In Wurzen nannten es die Veranstalter Schnuppertag. „Den initiieren wir seit einigen Jahren schon, um den Schülern unsere Schule vorzustellen und ihnen vielleicht auch die Angst vor dem großen Gebäude zu nehmen“, sagte Claudia Gaspar. Dabei habe sie die Erfahrung gemacht, „dass die Kinder mit extrem unterschiedlichen Erwartungen kommen. Manche sind nur mit, weil Freund, Freundin oder Kumpel dabei ist und andere werden von ihren Eltern geschickt. Aber das Gros kommt, weil sie sich wirklich für das Lernen an einem Gymnasium interessieren.“ Ob es dann auch so sein wird, ist von einer Bildungsempfehlung abhängig, die von den Grundschulen ausgesprochen wird. „Wer diese Referenz nicht hat, kann sich dennoch Hoffnung aufs Gymnasium machen. Allerdings müssen jene am 9. März eine Aufnahmeprüfung absolvieren und im Beratungsgespräch mit den Eltern wird eine Entscheidung dafür oder dagegen getroffen“, erklärte Claudia Gaspar das Prozedere.

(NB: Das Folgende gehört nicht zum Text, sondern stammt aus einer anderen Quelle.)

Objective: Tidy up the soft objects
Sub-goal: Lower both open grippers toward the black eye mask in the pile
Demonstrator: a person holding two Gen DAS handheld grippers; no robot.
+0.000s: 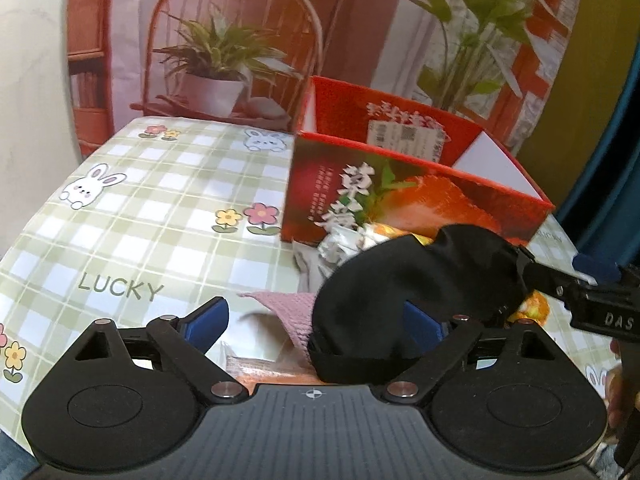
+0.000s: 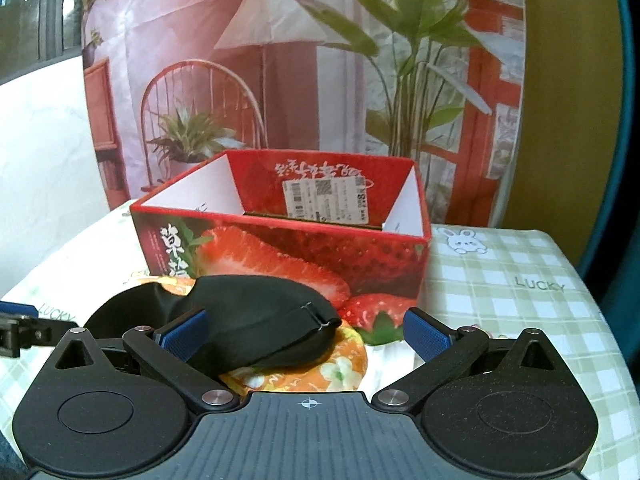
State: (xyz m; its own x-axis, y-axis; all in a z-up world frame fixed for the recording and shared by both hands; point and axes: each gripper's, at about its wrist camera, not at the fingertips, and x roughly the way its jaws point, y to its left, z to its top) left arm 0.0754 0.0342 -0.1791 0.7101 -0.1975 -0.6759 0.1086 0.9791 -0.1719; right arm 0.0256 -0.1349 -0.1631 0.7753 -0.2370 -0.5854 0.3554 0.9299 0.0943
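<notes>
- We work on a table under a green checked tablecloth (image 1: pixel 132 216) printed with rabbits, flowers and the word LUCKY, with a printed backdrop (image 2: pixel 280 60) of a chair, a lamp and plants hanging behind it.
- Toward the far side of the cloth stands the strawberry box (image 2: pixel 288 256), a red carton open at the top; from what we can see inside, it looks empty.
- In front of the box lies a small heap of soft things, and on top is a black sleep mask (image 2: pixel 256 320) with its strap folded over it.
- Under the mask we see an orange flowered fabric piece (image 2: pixel 332 364), a pink knitted cloth (image 1: pixel 288 312) and something white and crinkled (image 1: pixel 340 244) that we cannot identify.
- Our left gripper (image 1: pixel 316 320) stands wide, its right pad close behind the mask and its left pad over bare cloth; nothing is pinched.
- Our right gripper (image 2: pixel 304 336) is also spread wide, its left pad by the mask's edge, gripping nothing.
- We judge this the reach for the first pick: next we need to close on the mask and lift it clear of the box wall.
</notes>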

Bei einem Stationsbetrieb in einzelnen Fächern wurden die potenziellen Gymnasiasten warm. „Auf den ersten Blick gefällt mir die Schule sehr gut“, gestand Johanna Jung aus Mühlbach bei Burkartshain. „Fachlich bin ich an Geschichte, Biologie, Chemie und Mathematik interessiert“, fügte sie hinzu. „Ich will ja unbedingt an diese Schule gehen“, machte indes Oskar Müller aus Dornreichenbach keinen Hehl aus seinem Wunsch. „Und ich möchte hier mein Abitur machen, um zu studieren – was, weiß ich noch nicht.“ Das wird sicher von seinen schulischen Stärken abhängig sein, die er seiner Meinung nach in Mathematik und im Sport hat. Neben Fußball auch im Motocross, wo er beim MX-Sachsen Endurorennen in der Klasse 50 Kubik Vize geworden sei, wie er stolz berichtete.